November 21, 2001 at 12:42 pm
Can't I write a select statement that pulls data from two different tables even if the tables reside on two different dB's that are on the same server?
I'm using SQL2K without the service pack. I get the following error when I try:
Server: Msg 446, Level 16, State 9, Line 1
Cannot resolve collation conflict for equal to operation. Here is the T-SQL:
SELECT b.LastName, b.FirstName, a.ExpenseNo, a.EmployeeNo
FROM devExpense.dbo.ExpenseHeader AS a INNER JOIN devCorp.dbo.OrganizationEmployee AS b
ON a.EmployeeNo = b.EmployeeNo
where a.ExpenseNo = '1913-22-099-76441'
November 21, 2001 at 2:50 pm
Sounds like the two databases are defined with different collations and the server can't decide what equals means between them.
Cursors never.
DTS - only when needed and never to control.
November 21, 2001 at 3:27 pm
You can probably do it with an exlicit collation convertion - something like
SELECT b.LastName, b.FirstName, a.ExpenseNo, a.EmployeeNo
FROM devExpense.dbo.ExpenseHeader AS a INNER JOIN devCorp.dbo.OrganizationEmployee AS b
ON a.EmployeeNo collate Latin1_General_BIN = b.EmployeeNo collate Latin1_General_BIN
Cursors never.
DTS - only when needed and never to control.
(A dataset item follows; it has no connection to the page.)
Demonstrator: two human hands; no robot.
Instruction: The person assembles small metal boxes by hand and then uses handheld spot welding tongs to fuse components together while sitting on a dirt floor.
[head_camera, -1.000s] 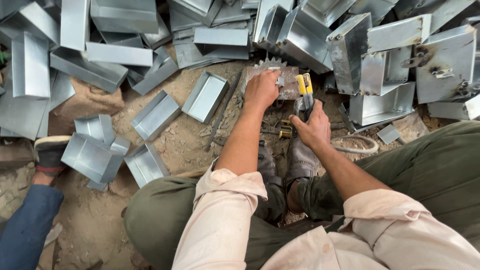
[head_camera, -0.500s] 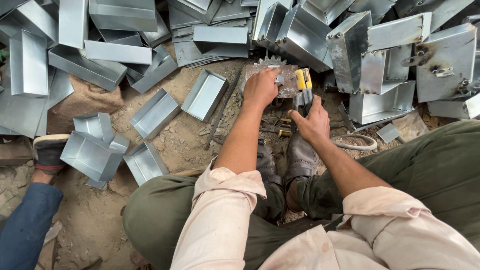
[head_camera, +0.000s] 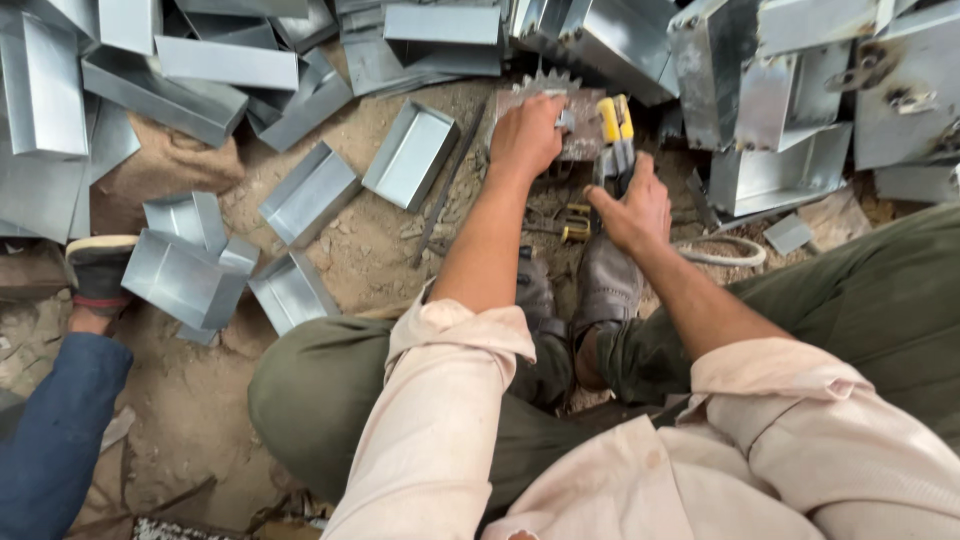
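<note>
**Pinning the toothed plate, tool in the other hand**

Sitting on the dirt floor (head_camera: 200, 420) with my knees wide, I press my left hand (head_camera: 527, 135) flat, fingers closed, on a rusty metal plate (head_camera: 585, 125) with a toothed upper edge, upper middle of the frame. My right hand (head_camera: 632, 208) is wrapped tight round the yellow-and-black handles of a hand tool (head_camera: 615, 130), probably snips or pliers; its working end is hidden, so I cannot tell what it bites on. The hands sit just beside each other, not touching.

To do this well, I judge the left palm should bear straight down so the plate cannot skid on the grit, with fingers kept back from the teeth and from the tool's nose. My shoes (head_camera: 590, 290) below centre look useful as a brace.

Folded grey sheet-metal trays (head_camera: 410, 155) lie scattered left of centre, with bigger galvanised boxes (head_camera: 760, 90) heaped along the top and upper right. I see no packages, labels or signs. At lower left, another person's blue sleeve (head_camera: 55, 430) and sandalled foot (head_camera: 100, 270) show.
</note>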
November 21, 2001 at 5:45 pm
Thank you nigelrivet. It works fantastic!! Many, many thanks and have a wonderful holiday...
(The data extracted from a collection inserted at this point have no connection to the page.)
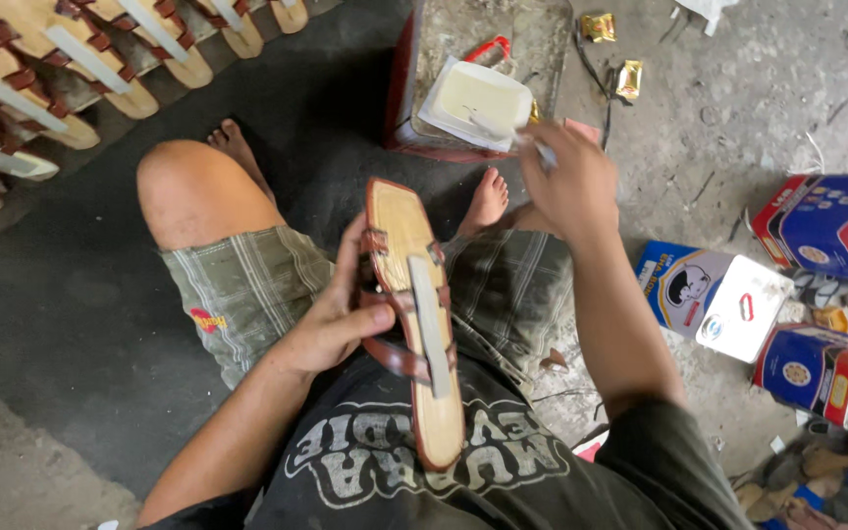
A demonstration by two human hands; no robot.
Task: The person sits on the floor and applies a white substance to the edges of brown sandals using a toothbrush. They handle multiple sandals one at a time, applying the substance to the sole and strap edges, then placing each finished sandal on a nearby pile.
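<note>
My left hand (338,316) grips a tan sandal (414,314) with brown leather straps and a grey strip along its insole, held lengthwise over my lap. My right hand (569,179) is raised beyond the sandal and holds a small brush (532,142) at the rim of a white tub of pale glue (476,103). The tub rests on a red-sided metal tin (414,59) just past my bare feet.
Rows of finished sandals (61,59) with the same straps lie at the top left on a dark mat (71,294). Blue and white cartons (714,294) and another blue box (826,226) lie on the concrete floor to the right.
</note>
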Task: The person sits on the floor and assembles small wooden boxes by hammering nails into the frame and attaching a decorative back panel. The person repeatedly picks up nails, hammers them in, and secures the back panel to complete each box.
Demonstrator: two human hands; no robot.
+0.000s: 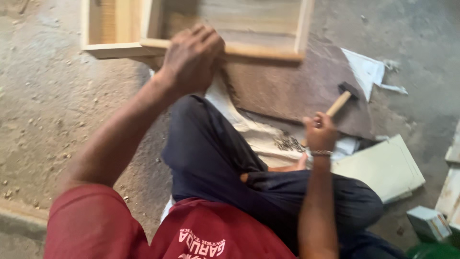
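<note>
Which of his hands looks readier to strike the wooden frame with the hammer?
The right hand, probably: it grips the hammer by its handle, head raised. The left hand rests on the wooden frame, holding no tool.

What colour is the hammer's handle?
The hammer in the right hand has a light tan wooden handle, seen in the head view.

My left grip (191, 60) rests on the frame (201, 45), which lies ahead of me on the floor (43, 105). A board (292, 91) sits just behind it toward me. My right grip (320, 133) holds the hammer (341, 100) over that board.
</note>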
September 10, 2004 at 10:12 am
Man... U save my work ! Thankz !!!
September 10, 2004 at 10:39 am
Since you got a collation error with the equals part of the JOIN, I'm wondering if SQL Server is thinking that was a date.
For example: If I want to check for a specific date/time I would do this:
WHERE mydatetime = '2004-09-10 12:00:00'
So it might be possible that SQL Server is thinking that you are looking for a date and time in the year 1913, but your format doesn't match any collation.